The rain eased, we were encouraged outside, and walked together along the seawall with our hoods up. Sarah was subdued. ‘I don’t like being touched all over,’ she decided at last. After an interval she said, ‘I looked at them, Jenn.’
‘Her eyes?’
‘Yes. It was awful. Like when you open up a prune with your spoon. Like … like her centre had been scooped out. But I looked at them.’
We watched the brown water slap at the sides of the fishing boats until it was time to go home. And she did not accompany me on our visits to Lowestoft again.
·
You have established me.
Thirty-five years later, in the last phase of her life, Sarah embarked upon a personal quest that involved her attempt to establish the presence of a vanished forebear, the seafaring great-uncle, Charles Tilber, whose elusive presence we will follow on these pages. Her quest gained in momentum and intensity as the months unfolded. Nonetheless she left it unfinished—undetermined might be the more exact word—at the time of her disappearance in July 1990, near the border of Peru with Chile.
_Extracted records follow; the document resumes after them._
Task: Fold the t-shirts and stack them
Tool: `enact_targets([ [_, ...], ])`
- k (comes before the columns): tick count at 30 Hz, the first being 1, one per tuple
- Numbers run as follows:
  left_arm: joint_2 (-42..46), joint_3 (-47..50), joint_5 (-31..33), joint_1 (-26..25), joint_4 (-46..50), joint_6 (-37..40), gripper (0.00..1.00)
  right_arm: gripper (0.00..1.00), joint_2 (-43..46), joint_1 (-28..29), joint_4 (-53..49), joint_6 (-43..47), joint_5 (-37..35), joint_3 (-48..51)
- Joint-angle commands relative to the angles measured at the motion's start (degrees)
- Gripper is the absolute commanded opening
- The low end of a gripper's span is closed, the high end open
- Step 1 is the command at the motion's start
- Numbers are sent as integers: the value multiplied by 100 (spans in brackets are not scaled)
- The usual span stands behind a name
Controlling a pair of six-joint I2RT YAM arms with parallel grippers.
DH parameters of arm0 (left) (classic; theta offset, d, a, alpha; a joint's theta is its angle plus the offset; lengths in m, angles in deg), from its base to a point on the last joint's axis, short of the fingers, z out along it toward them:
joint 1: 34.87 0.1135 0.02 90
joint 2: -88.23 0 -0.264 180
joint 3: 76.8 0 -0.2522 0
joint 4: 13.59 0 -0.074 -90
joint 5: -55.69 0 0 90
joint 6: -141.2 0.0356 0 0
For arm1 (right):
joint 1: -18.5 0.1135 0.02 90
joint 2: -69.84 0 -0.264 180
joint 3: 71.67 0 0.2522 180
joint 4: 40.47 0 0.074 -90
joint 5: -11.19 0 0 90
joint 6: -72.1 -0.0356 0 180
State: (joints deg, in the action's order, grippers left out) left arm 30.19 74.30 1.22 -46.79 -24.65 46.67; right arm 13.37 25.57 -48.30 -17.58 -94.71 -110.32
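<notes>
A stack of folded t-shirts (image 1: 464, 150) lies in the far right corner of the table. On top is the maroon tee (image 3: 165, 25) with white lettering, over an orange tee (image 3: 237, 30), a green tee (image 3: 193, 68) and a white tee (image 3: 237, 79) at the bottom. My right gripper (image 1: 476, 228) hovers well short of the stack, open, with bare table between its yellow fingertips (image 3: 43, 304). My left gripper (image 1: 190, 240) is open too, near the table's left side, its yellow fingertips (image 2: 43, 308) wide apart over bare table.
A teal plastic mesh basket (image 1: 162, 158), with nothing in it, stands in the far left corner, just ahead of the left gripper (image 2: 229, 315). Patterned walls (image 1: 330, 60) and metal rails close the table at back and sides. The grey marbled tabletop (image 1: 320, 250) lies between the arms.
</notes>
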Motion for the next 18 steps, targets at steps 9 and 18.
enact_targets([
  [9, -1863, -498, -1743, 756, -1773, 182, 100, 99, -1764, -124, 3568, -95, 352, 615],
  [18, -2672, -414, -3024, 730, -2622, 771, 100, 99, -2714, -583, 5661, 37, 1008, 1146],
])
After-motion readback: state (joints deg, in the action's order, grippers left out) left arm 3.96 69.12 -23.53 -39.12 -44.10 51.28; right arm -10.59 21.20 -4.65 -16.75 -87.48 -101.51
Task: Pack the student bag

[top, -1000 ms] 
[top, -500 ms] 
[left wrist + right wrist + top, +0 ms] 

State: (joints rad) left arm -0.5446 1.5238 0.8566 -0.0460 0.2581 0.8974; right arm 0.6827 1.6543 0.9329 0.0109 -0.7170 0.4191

During this final period of her life I was, I believe, her only confidante. It had been Sarah’s custom to write to me two or three times a year, but during 1989–90 her correspondence—chatty, bulky missives, postcards crammed with black handwriting, her final, haunting audio cassette from Valparaíso—used to arrive at my kitchen table at the rate of one or more items per week.
Sarah’s quest, you must understand, was founded upon an intellectual passion to do with the past. I have one handwritten letter, posted from Australia in October 1989 when she was some four months into what she was then calling her ‘Retrieval Project’. In this she tried to describe for me the complex nature of her preoccupation.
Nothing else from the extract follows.